What you will do: Nothing but the lines below from the one containing "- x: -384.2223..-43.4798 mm" through the one containing "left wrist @" should appear in the answer, exact and without pictures.

Exercise data:
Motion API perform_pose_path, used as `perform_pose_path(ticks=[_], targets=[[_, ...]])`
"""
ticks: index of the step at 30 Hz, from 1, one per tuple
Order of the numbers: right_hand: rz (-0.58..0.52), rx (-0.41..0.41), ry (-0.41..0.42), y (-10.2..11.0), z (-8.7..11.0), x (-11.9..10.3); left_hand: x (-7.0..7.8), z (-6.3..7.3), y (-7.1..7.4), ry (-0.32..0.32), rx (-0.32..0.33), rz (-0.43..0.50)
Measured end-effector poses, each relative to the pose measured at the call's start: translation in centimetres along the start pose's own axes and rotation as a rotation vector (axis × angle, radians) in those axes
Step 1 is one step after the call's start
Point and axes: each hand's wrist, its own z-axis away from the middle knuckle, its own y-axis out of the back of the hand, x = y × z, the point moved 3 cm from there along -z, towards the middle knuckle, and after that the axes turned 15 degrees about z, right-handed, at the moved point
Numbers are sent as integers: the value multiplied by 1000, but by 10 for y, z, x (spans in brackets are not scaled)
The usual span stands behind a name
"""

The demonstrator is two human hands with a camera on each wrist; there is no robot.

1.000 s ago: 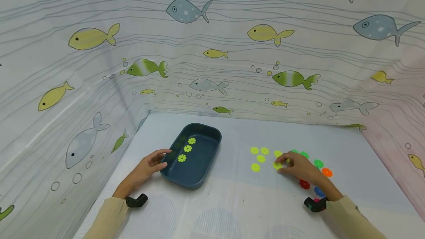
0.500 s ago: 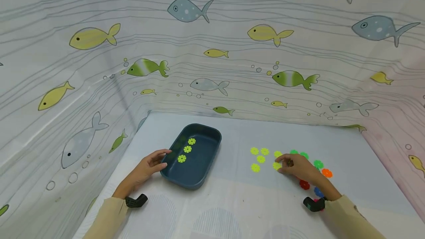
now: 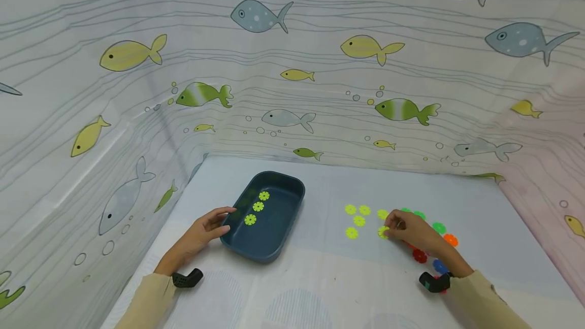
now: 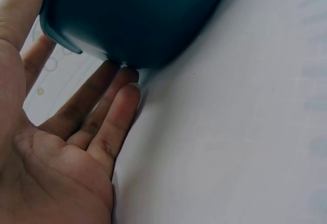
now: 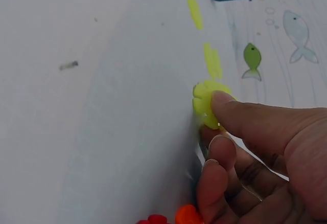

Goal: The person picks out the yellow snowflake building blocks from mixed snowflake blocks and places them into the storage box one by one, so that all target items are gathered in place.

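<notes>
My left hand (image 3: pixel 204 230) is at the near-left side of a dark blue tray (image 3: pixel 283 241). Its thumb and fingers touch the rim, and in the left wrist view straight fingertips rest against the tray's outer wall (image 4: pixel 138 19). Inside the tray lie three yellow notched discs (image 3: pixel 258 206), in a row. To the right, my right hand (image 3: pixel 413 228) pinches a yellow notched disc (image 5: pixel 204 104) between thumb and fingers, close to the table. The other fingers of that hand are curled below it. Several more yellow discs (image 3: pixel 359 221) lie flat to its left.
Around my right hand lie green discs (image 3: pixel 439 228), an orange disc (image 3: pixel 450 239), a red disc (image 3: pixel 419 255) and a blue disc (image 3: pixel 440 266), some partly hidden. A fish-patterned sheet (image 3: pixel 338 90) rises behind the white table (image 3: pixel 320 268) and along its sides.
The fingertips of my right hand have come together on the yellow disc, which has shifted slightly to the right. My left hand and the tray stay as they were.
</notes>
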Motion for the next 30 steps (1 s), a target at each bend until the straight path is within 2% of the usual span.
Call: perform_pose_path(ticks=[9,18,23,30], targets=[[25,15,93,2,-1,-3,-1,-1,-2,7,-12,-1],[-39,33,12,10,-8,-5,-1,-1,-2,5,-3,16],[-134,14,11,17,-9,-14,-1,-1,-2,-1,-4,18],[-156,14,47,25,-16,-30,0,-1,-3,-4,5,4]])
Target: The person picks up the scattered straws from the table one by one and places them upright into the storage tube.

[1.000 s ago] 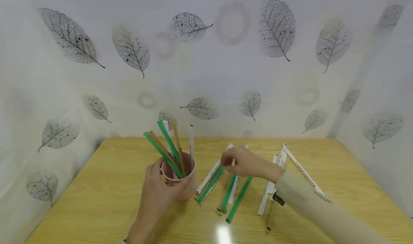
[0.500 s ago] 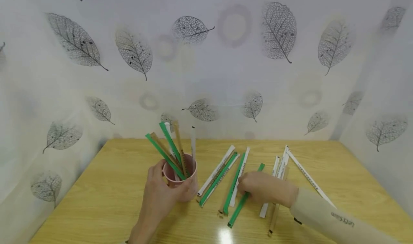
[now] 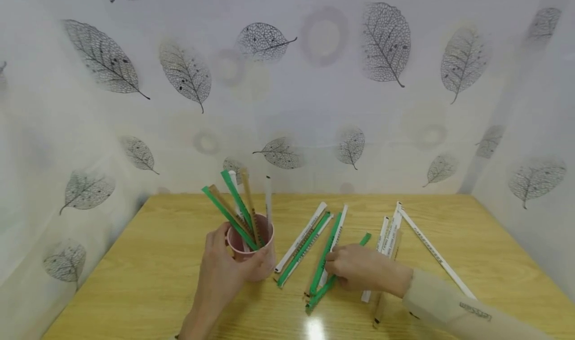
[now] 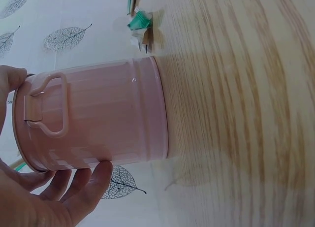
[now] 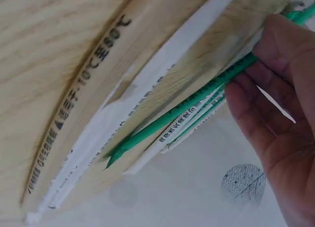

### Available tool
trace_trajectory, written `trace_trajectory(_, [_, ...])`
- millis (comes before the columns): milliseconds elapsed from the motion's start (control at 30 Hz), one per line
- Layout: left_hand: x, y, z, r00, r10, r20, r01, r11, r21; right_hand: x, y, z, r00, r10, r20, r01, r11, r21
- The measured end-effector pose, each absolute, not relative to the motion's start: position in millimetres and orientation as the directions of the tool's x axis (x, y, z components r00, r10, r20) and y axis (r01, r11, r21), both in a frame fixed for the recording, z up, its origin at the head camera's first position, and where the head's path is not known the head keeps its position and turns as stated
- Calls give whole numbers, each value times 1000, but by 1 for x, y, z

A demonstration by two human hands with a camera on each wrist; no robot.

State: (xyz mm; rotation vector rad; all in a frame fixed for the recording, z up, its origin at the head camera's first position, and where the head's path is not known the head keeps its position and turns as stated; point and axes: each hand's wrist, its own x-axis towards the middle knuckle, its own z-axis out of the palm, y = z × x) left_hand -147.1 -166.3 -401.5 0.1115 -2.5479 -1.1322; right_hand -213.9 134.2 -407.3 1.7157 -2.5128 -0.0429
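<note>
My left hand [image 3: 217,272] steadies a small pink pail [image 3: 260,267], thumb and fingers around its rim. It stands upright on the table, and the left wrist view shows its wire side handle [image 4: 64,106]. Several paper-wrapped straws [image 3: 228,212] in green, brown and white lean inside it. My right hand [image 3: 361,267] pinches a green-wrapped straw [image 5: 172,113] between thumb and fingers, low over the table. In the head view its lower end overlaps the ends of a green and a white straw [image 3: 339,232]. The palm hides its middle.
Between pail and right hand lies a bundle of white, brown and green straws [image 3: 298,247]. More white and brown straws [image 3: 391,235] lie beyond my right wrist, with a slanting white straw [image 3: 435,252] farthest right. A leaf-patterned cloth [image 3: 292,100] backs the wooden table [image 3: 175,240].
My right hand has come down and rightward from above the middle straws to the single green straw, then shifted it slightly left. The left hand has stayed at the pail.
</note>
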Motion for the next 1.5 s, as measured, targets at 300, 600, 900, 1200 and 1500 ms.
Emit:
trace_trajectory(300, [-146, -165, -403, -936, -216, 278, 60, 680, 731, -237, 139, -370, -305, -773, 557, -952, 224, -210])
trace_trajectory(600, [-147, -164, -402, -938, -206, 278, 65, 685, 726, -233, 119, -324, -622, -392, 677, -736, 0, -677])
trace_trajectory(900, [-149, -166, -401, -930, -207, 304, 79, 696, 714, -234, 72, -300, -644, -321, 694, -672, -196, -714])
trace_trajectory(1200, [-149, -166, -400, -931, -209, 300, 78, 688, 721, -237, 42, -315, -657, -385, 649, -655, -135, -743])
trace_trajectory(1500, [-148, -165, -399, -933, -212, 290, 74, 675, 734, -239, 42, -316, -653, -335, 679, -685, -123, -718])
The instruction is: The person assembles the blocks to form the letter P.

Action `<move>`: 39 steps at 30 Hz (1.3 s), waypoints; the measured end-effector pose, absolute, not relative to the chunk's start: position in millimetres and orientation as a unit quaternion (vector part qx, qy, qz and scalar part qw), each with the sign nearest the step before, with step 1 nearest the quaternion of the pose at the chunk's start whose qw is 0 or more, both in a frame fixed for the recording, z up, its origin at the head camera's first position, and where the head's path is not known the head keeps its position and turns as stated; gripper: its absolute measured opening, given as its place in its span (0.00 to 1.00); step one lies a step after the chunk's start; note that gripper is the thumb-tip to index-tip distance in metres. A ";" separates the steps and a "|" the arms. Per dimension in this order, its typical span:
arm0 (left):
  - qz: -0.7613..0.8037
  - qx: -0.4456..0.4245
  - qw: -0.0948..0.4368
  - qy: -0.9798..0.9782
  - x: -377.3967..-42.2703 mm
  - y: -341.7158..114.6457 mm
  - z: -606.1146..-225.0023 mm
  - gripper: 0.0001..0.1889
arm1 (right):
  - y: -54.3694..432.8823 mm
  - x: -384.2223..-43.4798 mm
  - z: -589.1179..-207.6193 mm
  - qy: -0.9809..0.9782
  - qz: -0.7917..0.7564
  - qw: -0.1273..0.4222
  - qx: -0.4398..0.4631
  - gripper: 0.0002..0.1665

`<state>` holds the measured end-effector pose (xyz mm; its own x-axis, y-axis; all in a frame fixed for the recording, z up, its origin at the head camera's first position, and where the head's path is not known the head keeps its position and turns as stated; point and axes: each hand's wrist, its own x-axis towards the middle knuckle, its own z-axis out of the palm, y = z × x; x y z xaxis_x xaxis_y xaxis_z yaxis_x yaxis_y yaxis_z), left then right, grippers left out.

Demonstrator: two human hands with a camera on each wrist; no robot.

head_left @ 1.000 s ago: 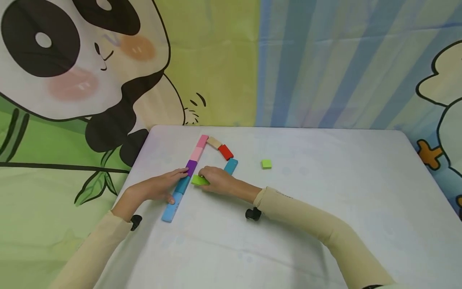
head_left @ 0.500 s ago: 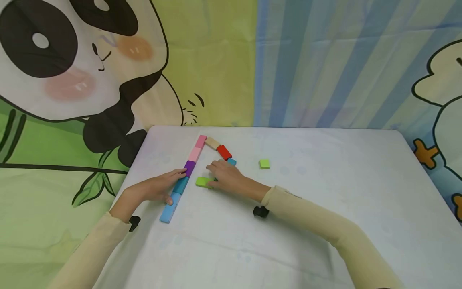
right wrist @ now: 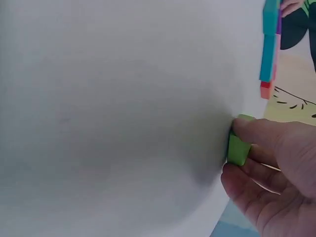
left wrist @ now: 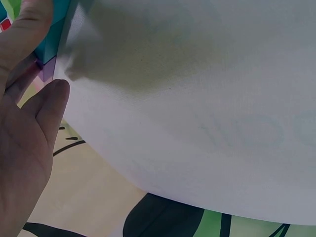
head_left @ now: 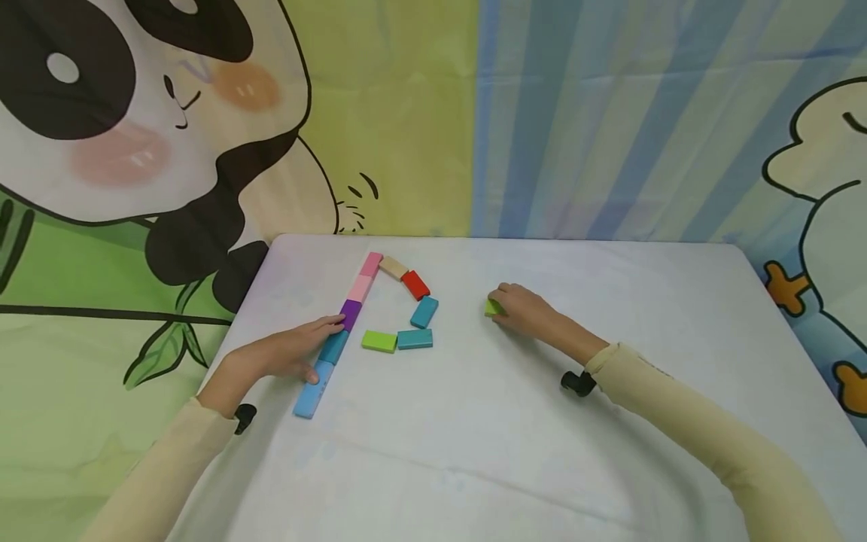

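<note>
My right hand point(head_left: 531, 312) pinches a small lime-green block point(right wrist: 238, 150) between thumb and fingers, low over the table right of the other blocks. At left, my left hand point(head_left: 287, 352) lies along a slanted straight row, fingertips at the purple block point(head_left: 350, 313) and thumb at the light blue block point(head_left: 313, 391). A teal block point(head_left: 333, 347) sits between those two; two pink blocks point(head_left: 366, 275) top the row. From its upper end curve a beige block point(head_left: 393, 268), a red block point(head_left: 415, 284), two teal blocks point(head_left: 424, 312) and a longer lime-green block point(head_left: 379, 342).
A white cloth covers the table point(head_left: 474, 436), its far edge meeting a printed backdrop point(head_left: 393, 113). Beside each sleeve's cuff shows a black wrist camera point(head_left: 578, 383).
My right hand has let go of the longer lime-green block beside the lower teal block, moved right and taken hold of the small lime-green one. The left hand keeps its place on the row.
</note>
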<state>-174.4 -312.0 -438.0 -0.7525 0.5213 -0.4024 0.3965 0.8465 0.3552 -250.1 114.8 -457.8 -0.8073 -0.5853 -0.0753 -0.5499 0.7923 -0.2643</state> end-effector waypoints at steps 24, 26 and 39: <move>0.150 0.265 0.252 0.919 -176.2 -301.8 -439.8 0.54 | -80.1 -221.1 -464.1 0.891 -0.205 0.108 -0.390 0.21; 0.151 0.266 0.251 0.918 -176.2 -302.0 -437.8 0.54 | -81.1 -221.0 -466.4 0.893 -0.199 0.105 -0.390 0.22; 0.101 0.255 0.256 0.927 -181.4 -296.8 -434.6 0.52 | -4.1 -235.7 -438.9 0.924 -0.162 0.077 -0.336 0.32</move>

Expected answer:
  - x: -384.2223..-43.4798 mm
  - z: -589.1179..-207.6193 mm
  - qy: -0.9809..0.9782
  - qz: -0.7917..0.7564
  - qw: -0.1273..0.4222
  - qx: -0.4398..0.4631
  - gripper: 0.0002..0.1665

`<state>` holds the measured end-effector pose (xyz mm; its own x-axis, y-axis; all in a frame fixed for the recording, z up, its origin at the head camera's first position, and where the head's path is not known the head keeps its position and turns as stated; point and axes: each hand's wrist, its own x-axis towards the middle knuckle, its own z-axis out of the palm, y = z × x; x y z xaxis_x xaxis_y xaxis_z yaxis_x yaxis_y yaxis_z), left then right, grippers left out.

Demonstrator: two human hands with a camera on each wrist; no robot.

head_left @ 1.000 s ago: 
head_left @ 0.500 s ago: 
right wrist @ now: 
left wrist @ now: 

This finishes the exercise.